Recent clinical trials have demonstrated that new, simple-to-use treatment regimens for persons living with HCV infection are safe and highly effective, leading to cure in the vast majority of patients—the public health implications of which could be profound. The effectiveness of a combination of sofosbuvir and velpatasvir in patients who have failed to respond to previous treatment and in those with decompensated cirrhosis, a contraindication for earlier HCV treatment regimens, is also very promising, with high rates of cure regardless of HCV genotype.[3]

Given the benefits of safe, easy-to-use, and curative HCV therapy, why be concerned about the impact of HCV on individuals and the public as a whole? The answer is simple: Patients do not benefit from a drug that they cannot afford. Although studies by the Centers for Disease Control and Prevention have shown that treating all people currently infected with HCV is cost-effective from a societal perspective,[4] the price of currently licensed medications, at $83,000-$153,000 per course of treatment, is an insurmountable barrier for many.

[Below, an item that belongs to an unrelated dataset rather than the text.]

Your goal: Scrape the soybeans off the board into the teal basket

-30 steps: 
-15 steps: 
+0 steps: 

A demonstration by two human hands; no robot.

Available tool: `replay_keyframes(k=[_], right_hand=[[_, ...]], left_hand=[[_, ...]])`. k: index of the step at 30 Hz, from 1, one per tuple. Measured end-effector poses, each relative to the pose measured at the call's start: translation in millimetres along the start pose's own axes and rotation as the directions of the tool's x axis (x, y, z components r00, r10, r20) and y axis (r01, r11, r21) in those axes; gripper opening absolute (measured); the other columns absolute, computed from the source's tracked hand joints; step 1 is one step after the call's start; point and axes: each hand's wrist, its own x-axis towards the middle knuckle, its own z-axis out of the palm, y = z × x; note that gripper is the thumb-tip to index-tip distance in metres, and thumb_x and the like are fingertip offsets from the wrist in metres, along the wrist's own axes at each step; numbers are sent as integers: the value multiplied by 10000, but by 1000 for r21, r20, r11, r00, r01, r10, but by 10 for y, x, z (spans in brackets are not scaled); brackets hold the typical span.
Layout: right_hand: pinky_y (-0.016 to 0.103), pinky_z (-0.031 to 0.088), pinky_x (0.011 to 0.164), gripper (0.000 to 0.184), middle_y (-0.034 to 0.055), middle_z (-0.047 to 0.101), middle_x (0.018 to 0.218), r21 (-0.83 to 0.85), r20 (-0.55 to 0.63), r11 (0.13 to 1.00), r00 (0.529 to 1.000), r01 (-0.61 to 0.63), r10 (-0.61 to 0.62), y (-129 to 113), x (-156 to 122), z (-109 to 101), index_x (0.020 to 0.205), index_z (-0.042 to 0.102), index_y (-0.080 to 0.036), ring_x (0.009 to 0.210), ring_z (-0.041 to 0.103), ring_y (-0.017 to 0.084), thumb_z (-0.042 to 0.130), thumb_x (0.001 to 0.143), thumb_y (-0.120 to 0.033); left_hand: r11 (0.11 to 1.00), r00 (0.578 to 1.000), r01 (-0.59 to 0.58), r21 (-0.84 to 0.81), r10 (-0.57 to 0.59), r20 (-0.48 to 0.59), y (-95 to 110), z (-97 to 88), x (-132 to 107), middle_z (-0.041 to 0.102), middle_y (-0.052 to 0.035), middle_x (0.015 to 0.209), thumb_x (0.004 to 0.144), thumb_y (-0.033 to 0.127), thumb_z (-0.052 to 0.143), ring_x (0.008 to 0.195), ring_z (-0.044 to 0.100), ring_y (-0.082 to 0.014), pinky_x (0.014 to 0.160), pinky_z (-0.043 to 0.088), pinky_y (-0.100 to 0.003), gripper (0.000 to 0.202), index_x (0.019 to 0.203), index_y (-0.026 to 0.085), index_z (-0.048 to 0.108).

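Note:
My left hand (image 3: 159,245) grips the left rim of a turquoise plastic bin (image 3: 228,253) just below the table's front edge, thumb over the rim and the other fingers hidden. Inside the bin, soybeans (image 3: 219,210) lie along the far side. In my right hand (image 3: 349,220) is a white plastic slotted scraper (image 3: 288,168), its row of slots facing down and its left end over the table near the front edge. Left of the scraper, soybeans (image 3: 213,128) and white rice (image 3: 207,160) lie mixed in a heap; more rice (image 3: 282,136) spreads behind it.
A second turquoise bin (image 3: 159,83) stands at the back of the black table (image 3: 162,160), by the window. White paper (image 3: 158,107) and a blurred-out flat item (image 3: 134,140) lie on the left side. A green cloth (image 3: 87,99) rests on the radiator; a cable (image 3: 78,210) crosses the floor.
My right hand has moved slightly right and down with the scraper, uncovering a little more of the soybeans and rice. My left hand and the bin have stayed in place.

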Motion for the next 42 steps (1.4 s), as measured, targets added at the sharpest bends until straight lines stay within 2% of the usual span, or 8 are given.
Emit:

Despite US recommendations that all people currently infected with HCV should receive treatment,[5] health plans and payers have responded to the high cost of HCV medications by instituting restrictive reimbursement policies. In most state Medicaid programs, only patients in whom the infection has progressed to severe liver disease qualify for HCV treatment.[6] Drug expenditures for the treatment of HCV infection have declined as a result of mandated 23% rebates for Medicaid and privately negotiated prices by health plans, but inequities in patient access to such therapies persist.

To respond to current cost-related barriers to HCV cure and promote health equity, on November 5, 2015, the Centers for Medicare & Medicaid Services (CMS) notified state programs that limitations on drug coverage should not deny access to clinically appropriate antiviral therapy for beneficiaries with HCV infection. CMS also requested that manufacturers disclose value-based pricing agreements so that states can participate in such arrangements.[1]

Beyond affordable drug pricing, benefits of curative therapy can be realized only for persons who have been tested for HCV, know they are infected with HCV, and linked to care. In the United States, at least half of all people living with HCV infection remain undiagnosed.[7] A combination of testing strategies is recommended to identify people with ongoing transmission risks, especially those who inject drugs. Testing is also recommended for people born during 1945-1965 (baby boomers), a population with a disproportionately high rate of chronic HCV. People infected in the distant past are at highest risk of dying from HCV infection. In the United States, even a modest increase in implementation of the CDC recommendation for HCV testing of all people who were born from 1945 through 1965 could avert more than 320,000 deaths when that testing is linked to care and curative treatment.[4]

The care cascade—the progressive steps needed to identify HCV-infected patients, provide them with care and treatment, and elicit cure—is lacking in the United States and in most other countries.[6,7] A limiting factor with currently licensed therapies is the requirement that HCV-infected persons undergo genotyping and disease staging before the initiation of therapy, complicating and delaying the treatment process. Most HCV-infected people do not receive this level of care. The new sofosbuvir–velpatasvir regimen could simplify HCV management by reducing the need for these steps, paving the way for simple "test and cure" strategies appropriate for primary care and other settings, such as addiction-treatment programs. Educating providers about HCV testing, care, and treatment and creating innovative models for the delivery of care can also increase the robustness of the current care cascade.[1,7]

The availability of simple, safe, and curative regimens creates opportunities for improving the health of the millions of patients living with HCV infection. At a population level, the effect of HCV medications will be determined by affordability and equitable access to HCV testing, care, and treatment. Only through these improvements can our focus be directed to what matters most: reducing the morbidity and mortality associated with HCV infection, stopping HCV transmission, and ultimately eliminating HCV as a public health threat in the United States and worldwide.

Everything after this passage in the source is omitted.